Johnston also argues that it is not just any future for humanity that matters to us, but valuable ones. Thus a future in which gangs fight for cosmic space or we are food for aliens is not better than one in which we perished altogether. Johnston prefers we perish rather than suffer such fates. This leads him to consider whether our lives have meaning: a) if humanity has a future or; b) only if humanity has a valuable future. The problem with either of these is that if value depends on the future, then value will eventually be undermined—since the universe will ultimately end.
To avoid such a depressing conclusion Johnston advises us to value our lives now rather than holding them hostage to some future. And we should not be demoralized by the thought of our own or humanity’s death: “The kind of value that properly calls forth joy is not something that waits to be validated by the collective life to come. As a consequence, we already live in a rich ecology of value that surrounds us here and now, no matter what happens in the future.”
MESSERLY REPLIES
I challenged Johnston’s views in my recent book: The Meaning of Life: Religious, Philosophical, Transhumanist, and Scientific Perspectives. There I argue that what I call complete meaning is not possible without both individual and collective immortality. That is not to say that mortal beings can’t live meaningful lives, just that such lives would be completely meaningful only if they possessed both infinite quantity and quantity—only if they didn’t end. In my view, this is possible because future technologies may make death optional and grant us immortality if we so choose.

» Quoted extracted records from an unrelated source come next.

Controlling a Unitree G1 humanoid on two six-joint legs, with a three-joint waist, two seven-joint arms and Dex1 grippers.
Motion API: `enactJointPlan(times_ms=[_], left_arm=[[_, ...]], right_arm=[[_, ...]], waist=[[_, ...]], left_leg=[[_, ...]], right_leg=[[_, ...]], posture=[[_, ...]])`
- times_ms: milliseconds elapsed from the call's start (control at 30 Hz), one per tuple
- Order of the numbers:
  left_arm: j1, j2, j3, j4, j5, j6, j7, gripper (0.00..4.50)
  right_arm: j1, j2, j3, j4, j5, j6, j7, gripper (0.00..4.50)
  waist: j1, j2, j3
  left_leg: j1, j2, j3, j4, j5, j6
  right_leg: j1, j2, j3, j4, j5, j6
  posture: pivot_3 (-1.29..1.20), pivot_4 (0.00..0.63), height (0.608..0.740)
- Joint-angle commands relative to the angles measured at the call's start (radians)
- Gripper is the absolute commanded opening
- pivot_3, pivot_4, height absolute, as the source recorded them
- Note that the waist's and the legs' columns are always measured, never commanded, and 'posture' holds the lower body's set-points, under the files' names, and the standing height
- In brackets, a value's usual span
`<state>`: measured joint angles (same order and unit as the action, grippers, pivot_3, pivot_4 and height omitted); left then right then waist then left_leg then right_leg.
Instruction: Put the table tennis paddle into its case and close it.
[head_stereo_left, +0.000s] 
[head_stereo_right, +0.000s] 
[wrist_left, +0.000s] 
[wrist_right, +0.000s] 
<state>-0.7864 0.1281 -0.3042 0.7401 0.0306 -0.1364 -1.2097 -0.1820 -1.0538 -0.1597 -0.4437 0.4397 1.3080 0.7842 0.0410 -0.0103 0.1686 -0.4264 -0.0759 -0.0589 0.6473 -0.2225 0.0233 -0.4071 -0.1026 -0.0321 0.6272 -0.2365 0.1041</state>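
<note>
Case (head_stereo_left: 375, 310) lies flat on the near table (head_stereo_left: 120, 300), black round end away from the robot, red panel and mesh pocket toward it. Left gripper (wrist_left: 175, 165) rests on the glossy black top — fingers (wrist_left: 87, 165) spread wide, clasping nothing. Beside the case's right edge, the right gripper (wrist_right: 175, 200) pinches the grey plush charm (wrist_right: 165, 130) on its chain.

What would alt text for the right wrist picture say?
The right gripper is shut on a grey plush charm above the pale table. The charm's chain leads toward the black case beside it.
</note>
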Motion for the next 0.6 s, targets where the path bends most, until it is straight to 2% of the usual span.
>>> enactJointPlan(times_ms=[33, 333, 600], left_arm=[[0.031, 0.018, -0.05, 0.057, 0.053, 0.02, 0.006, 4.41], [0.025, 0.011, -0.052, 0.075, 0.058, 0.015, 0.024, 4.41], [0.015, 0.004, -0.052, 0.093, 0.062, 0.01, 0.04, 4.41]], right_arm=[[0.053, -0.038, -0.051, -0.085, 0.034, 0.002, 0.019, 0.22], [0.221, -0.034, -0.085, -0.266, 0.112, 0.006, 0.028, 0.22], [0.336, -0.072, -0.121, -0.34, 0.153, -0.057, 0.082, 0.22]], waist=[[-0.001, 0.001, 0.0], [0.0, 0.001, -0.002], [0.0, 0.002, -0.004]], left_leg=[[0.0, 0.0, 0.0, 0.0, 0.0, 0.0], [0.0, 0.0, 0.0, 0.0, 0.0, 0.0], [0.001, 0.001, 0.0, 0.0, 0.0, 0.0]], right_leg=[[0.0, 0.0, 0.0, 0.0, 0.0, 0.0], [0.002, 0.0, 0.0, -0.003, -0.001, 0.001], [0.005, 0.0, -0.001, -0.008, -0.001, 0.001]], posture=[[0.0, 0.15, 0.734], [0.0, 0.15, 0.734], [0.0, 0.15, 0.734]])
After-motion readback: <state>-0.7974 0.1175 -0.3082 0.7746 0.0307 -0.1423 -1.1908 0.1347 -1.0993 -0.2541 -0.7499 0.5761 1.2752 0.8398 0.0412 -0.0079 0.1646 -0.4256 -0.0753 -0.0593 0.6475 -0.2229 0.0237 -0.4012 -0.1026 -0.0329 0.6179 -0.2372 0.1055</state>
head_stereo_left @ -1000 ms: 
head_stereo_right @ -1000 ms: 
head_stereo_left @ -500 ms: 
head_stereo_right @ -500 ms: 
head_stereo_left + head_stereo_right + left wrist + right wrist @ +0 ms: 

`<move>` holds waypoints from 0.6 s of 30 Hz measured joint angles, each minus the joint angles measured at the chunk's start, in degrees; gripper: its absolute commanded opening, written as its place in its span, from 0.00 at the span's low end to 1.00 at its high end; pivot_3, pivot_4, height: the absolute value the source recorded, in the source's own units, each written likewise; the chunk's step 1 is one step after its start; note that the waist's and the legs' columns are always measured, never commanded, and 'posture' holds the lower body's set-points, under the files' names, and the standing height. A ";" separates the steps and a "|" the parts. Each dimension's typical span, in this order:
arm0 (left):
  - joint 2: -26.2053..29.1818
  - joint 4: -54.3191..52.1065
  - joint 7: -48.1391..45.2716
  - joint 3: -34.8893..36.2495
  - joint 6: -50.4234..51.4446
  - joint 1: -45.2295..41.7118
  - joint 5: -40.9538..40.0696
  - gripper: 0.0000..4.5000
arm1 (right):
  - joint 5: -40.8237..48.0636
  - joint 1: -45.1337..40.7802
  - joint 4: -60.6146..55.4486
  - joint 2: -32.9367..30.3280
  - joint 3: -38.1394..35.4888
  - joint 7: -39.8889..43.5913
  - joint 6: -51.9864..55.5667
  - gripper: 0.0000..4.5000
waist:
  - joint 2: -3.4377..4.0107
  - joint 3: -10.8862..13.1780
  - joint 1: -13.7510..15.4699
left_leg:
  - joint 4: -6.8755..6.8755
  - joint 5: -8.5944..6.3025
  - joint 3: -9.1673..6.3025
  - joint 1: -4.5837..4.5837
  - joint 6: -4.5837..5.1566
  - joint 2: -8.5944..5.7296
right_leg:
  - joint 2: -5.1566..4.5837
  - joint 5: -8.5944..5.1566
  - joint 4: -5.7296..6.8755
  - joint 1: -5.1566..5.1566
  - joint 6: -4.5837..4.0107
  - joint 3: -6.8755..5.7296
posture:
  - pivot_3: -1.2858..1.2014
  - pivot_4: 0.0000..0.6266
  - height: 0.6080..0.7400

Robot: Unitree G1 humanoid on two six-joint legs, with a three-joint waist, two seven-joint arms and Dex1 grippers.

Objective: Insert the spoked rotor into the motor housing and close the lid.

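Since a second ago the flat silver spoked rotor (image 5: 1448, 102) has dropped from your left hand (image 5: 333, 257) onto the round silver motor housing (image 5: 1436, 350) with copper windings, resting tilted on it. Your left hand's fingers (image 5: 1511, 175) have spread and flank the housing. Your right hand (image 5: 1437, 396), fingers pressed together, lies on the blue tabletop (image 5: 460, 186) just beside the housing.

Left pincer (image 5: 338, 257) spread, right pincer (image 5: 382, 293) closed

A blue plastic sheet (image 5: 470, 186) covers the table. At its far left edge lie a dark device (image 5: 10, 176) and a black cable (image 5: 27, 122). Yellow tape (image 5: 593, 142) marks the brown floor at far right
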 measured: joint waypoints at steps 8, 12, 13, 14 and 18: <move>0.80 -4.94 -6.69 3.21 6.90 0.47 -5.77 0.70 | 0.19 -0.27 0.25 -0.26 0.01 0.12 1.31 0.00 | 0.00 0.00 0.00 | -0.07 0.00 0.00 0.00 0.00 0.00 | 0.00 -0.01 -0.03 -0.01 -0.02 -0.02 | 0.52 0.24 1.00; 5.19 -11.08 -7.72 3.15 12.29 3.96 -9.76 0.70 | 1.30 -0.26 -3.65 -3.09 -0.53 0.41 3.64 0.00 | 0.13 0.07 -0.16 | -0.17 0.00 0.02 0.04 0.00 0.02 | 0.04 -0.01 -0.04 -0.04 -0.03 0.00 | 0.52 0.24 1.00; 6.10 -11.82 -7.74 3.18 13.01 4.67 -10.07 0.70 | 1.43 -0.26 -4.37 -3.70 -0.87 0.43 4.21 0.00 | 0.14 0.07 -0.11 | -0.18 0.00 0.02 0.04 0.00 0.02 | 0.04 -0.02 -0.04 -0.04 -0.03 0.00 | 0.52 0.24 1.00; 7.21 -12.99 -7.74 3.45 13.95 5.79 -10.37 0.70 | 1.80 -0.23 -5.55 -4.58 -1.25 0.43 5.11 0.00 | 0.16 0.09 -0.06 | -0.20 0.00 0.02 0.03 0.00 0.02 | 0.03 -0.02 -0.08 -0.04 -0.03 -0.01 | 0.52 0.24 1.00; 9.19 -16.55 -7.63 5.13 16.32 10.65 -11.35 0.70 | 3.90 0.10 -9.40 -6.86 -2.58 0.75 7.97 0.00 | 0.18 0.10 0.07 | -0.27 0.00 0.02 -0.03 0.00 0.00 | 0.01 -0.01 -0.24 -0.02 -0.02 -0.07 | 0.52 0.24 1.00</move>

This argument for immortality provided by future technologies is buttressed by Scheffler’s insight that we care about future people. We care about the future because without it life is (nearly) pointless. Johnston is right that without a future there is little meaning to life. But if there is a valuable and meaningful future—made possible by science and technology—then acting to bring about the future gives life meaning. As for the eventual death of the universe, this is uncertain given considerations of the multiverse and the possibility of powerful, advanced intelligence determining the fate of the universe.
Without the prospect of a good and lasting future for our descendants, there is little or no meaning to our present lives. And that is what Scheffler’s thought experiments so beautifully and artfully illuminate.
As with your other essays, I have a rather oddball reaction to this one: well, doh! As a teenager struggling with all the grand mysteries of the universe: truth, purpose, the nature of the good, and girls. I never figured out girls, but I did quickly reach what seemed to me to be the obvious answer to the question of purpose in life. One could not build purpose around one’s own well-being, because that is beyond one’s control and terminates in value with death. No, it seemed obvious to me that the only worthy purpose to pursue was the betterment of the human condition. My goal in life is to help make the world a better place than I found it.
For me, the death of civilization is the ultimate catastrophe, the infinite evil. I can easily accept my own death; after all, it is inevitable, so why choose to fight a battle I must certainly lose?
My developing realization that civilization cannot survive the 21st century is therefore the source of much angst.
It seems you are another piece of evidence for Scheffler’s claim. Most of us do care about the future of humanity more than we realize. With the exception of Trump and him republican minions.
We can survive the 21st century– but we have to change many things we do not wish to change at this time.